Didn't know Toby Keith had a restaurant. Still listen to the "unleashed" CD I got me when I was in Nashville almost 10 years ago....
I have no idea how that sign got in a construction dumpster, but it must be part of a chain of different restraunts with the same corporate head. I found it going after a few perfect sized green sheetrock scraps. If worst comes to worst it's always a sheet of grade A plywood.
Here's the tile project pics I finally got posted. Got the whole post wiped out twice in the process of posting, so this one went into an e-mail first.
The house had ceramic tile in the foyer that was a yellowish gold unobtanium that was half inch thick. It could have created a real eyesore to just start laying something completely different , and there was no door to shut between the two areas, so it was either tear the old tile out (not!) or find or make a close match. I started with something similar in a 13x13 that I found and when it seemed not quite right I looked into re-glazing and firing a new batch. I did several sample chips and then came up with a formula for a whole kiln full of pieces cut to the brick size. I floated the floor to compensate the difference in tile thickness.
Here is the foyer pattern with an immitation unobtanium tile I came up with.

I bought glaze a a couple places including
www.thehouseofclay.com which is where I took all the samples and glazed tiles to be fired. (photos of this process are on my sick laptop)

I used the tiles to form a perimeter around the new pattern in the first hallway,
this is looking back towards the foyer in the first hallway.

I found a few greyish tiles to throw into the front bathroom pattern.

The builders/ blueprinters had goofed up and mixed plumbing walls with 2x4 studs which made for some kooky trim work.

This was in a corner that had received 35 years of splash from the sink and missed shots and dribbles and sprinkles from the toilet so I cut out the rot and filled it out flush to the plumbing wall with durarock, and reinstalled the paneling without the funny little trim pieces. I plan on cutting a small piece of granite for this space, the tile is for temporary placeholder.
Demo'd trim piece

The goal being no zig-zag mark of zorro cuts on the ceramic baseboards, I furred it all out. I used a rock backer product behind these baseboard tiles which made for thick grout lines. I cleaned up and bleached the piece of paneling and reused all but the bottom 6".

After swapping around the found items, the front
half bath head took on a seafarin' theme.

The second hallway had a different pattern, scraps of the unglazed tile leftovers from cutting the reproduction unobtanium tiles made the mini brick patterns, and matched close enough to the re-glazed stuff that it looked okay together. Lots of cuts and messing around with placing the things individually and finding ways to tape them together into fours, not quite as easy as the store bought pre-made stuff like it.
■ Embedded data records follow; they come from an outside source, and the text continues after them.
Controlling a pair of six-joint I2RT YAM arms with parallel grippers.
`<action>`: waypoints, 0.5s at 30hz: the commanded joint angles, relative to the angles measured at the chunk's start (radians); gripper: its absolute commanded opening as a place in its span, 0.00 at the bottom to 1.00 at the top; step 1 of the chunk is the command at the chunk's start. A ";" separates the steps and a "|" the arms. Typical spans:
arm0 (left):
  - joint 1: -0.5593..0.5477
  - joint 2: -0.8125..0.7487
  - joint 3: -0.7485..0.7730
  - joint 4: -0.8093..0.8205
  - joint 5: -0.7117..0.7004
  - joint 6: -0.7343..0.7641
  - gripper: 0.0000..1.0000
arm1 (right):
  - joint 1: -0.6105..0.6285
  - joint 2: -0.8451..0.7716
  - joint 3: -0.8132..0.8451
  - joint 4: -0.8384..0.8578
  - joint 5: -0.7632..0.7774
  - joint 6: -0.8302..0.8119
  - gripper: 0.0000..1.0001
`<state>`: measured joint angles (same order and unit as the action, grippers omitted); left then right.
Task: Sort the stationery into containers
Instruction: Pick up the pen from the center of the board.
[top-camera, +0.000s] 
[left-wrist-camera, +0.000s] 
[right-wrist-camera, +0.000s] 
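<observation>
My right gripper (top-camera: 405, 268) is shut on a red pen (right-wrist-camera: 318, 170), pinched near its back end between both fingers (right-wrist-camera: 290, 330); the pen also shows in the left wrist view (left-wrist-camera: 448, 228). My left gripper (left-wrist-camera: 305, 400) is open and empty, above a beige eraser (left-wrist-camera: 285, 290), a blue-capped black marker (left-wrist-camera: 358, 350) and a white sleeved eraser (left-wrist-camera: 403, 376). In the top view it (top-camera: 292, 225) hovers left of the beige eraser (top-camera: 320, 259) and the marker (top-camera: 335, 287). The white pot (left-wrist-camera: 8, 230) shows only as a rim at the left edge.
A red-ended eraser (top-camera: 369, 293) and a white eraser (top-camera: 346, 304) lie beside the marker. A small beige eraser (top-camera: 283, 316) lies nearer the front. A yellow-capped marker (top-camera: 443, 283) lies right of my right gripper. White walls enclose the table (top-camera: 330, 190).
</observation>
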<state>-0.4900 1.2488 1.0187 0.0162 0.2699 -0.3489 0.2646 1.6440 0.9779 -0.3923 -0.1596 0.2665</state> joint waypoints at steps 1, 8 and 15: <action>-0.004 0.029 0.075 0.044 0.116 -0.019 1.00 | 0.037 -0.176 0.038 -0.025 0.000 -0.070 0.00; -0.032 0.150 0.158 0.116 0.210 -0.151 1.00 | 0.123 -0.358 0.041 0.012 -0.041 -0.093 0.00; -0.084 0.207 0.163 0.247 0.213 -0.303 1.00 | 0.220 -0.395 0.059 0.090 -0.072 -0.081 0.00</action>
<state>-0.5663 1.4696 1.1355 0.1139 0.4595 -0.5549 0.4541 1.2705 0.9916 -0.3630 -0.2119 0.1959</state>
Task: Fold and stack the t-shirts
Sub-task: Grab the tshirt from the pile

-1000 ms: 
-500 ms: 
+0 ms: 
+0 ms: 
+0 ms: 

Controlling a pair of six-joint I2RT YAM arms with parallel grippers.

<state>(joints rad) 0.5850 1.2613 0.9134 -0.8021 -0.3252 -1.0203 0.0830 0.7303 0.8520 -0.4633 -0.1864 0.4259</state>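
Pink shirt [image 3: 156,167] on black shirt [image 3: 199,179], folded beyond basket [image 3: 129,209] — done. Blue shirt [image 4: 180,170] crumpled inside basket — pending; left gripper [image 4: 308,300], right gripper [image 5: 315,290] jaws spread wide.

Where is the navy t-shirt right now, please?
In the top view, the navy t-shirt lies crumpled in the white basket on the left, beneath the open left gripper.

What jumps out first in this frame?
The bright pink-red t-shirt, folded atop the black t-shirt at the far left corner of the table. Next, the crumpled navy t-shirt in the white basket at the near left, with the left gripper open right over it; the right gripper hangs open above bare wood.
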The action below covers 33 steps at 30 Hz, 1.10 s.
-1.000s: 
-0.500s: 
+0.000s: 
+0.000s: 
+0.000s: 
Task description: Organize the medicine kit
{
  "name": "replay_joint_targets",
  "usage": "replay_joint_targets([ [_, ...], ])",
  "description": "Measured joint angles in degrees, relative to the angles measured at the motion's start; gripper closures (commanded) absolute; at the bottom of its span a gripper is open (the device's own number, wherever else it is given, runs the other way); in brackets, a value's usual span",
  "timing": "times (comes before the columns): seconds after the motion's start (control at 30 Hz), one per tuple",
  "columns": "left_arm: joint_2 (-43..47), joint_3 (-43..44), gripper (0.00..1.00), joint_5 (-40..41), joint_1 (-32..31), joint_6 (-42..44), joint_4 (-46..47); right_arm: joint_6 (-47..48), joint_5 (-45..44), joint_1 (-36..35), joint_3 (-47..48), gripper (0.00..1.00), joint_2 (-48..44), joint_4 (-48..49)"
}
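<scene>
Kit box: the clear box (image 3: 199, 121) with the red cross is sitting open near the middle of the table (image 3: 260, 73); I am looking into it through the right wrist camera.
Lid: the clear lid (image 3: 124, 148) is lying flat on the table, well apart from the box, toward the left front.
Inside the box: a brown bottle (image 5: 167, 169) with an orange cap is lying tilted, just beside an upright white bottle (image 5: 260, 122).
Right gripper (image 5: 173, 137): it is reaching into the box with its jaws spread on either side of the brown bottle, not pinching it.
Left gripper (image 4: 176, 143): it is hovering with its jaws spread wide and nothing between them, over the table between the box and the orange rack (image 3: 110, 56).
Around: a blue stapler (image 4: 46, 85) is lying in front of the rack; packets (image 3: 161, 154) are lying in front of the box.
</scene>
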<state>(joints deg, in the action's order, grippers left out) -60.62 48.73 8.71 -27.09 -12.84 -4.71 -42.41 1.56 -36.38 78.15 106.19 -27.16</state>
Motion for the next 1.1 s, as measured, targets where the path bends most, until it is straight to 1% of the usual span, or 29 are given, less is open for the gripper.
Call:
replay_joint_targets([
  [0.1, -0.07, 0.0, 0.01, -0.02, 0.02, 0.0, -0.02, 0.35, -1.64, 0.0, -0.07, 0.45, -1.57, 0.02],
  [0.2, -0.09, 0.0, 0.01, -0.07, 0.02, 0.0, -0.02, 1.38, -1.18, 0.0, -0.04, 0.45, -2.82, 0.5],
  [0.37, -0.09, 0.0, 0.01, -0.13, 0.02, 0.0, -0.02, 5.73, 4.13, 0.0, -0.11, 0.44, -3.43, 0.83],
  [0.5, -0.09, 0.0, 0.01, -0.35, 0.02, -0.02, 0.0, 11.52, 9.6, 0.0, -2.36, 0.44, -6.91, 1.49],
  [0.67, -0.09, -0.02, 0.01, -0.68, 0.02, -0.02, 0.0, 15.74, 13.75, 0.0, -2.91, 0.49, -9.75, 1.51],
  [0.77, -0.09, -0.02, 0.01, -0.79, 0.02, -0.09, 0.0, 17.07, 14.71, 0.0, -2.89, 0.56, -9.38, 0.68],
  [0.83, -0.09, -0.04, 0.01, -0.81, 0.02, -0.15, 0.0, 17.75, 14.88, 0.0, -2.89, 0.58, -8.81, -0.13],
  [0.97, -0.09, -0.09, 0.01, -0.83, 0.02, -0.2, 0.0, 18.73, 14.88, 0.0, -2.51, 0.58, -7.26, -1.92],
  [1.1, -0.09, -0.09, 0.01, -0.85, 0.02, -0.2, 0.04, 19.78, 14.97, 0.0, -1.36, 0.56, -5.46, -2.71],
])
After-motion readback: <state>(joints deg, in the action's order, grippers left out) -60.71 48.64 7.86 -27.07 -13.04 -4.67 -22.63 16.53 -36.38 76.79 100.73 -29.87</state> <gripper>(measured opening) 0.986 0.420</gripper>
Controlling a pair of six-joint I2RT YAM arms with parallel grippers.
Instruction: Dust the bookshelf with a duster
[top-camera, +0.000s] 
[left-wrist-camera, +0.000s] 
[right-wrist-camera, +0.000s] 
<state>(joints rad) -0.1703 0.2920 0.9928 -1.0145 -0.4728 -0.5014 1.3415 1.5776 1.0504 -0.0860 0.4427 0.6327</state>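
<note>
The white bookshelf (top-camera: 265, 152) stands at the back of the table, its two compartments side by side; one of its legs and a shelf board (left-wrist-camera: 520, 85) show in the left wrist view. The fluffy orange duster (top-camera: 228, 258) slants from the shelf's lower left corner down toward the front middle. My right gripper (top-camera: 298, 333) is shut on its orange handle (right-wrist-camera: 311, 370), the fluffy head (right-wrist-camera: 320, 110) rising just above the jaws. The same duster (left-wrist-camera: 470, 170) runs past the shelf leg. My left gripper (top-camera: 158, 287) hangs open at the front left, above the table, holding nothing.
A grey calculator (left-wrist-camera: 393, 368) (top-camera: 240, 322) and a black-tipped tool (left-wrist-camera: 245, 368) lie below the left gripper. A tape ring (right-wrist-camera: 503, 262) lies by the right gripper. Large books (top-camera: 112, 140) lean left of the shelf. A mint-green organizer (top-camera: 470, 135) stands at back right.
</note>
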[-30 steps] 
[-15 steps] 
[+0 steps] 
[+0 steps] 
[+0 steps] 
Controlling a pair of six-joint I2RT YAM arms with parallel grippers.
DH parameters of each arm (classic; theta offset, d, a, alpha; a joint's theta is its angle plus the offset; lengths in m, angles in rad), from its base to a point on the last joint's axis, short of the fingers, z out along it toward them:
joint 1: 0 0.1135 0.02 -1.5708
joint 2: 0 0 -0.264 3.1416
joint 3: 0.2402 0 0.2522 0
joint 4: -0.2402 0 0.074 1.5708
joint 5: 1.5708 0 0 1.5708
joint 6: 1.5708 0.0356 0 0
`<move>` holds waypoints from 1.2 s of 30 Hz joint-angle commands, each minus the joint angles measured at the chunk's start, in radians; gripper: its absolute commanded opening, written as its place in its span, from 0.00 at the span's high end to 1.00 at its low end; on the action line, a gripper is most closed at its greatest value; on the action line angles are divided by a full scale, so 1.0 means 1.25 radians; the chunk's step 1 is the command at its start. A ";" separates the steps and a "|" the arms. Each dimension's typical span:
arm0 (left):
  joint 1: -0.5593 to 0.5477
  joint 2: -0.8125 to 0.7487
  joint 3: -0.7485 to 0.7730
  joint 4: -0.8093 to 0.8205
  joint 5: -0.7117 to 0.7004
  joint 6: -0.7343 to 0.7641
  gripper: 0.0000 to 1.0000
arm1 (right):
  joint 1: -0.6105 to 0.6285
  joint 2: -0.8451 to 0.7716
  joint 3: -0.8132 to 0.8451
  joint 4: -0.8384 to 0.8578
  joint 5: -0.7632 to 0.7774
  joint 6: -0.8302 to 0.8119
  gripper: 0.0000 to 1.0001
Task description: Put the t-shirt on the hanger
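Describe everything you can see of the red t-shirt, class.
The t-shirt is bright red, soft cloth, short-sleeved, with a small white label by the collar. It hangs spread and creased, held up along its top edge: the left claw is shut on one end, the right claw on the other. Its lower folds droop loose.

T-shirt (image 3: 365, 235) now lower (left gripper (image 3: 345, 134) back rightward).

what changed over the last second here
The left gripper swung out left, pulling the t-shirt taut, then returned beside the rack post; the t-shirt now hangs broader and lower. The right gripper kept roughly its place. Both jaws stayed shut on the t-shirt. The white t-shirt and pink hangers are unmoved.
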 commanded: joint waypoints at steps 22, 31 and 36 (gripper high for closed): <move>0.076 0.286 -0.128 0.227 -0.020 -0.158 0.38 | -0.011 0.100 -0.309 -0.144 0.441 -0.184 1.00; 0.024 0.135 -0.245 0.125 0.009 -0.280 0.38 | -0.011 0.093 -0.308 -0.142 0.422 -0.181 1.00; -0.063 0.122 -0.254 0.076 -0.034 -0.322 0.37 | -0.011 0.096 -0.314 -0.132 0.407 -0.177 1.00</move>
The back bathroom had a green streak or two in the countertops, which I wa$n't going to replace. I found some green to throw onto the mix at home dePOT.



Had a discussion about how to size the pattern as it applies to the pythagorean theorum with a friend who loaned me his tile saw. He said he liked to just keep things simple, but I figure with a little extra saw work you get something significantly better looking.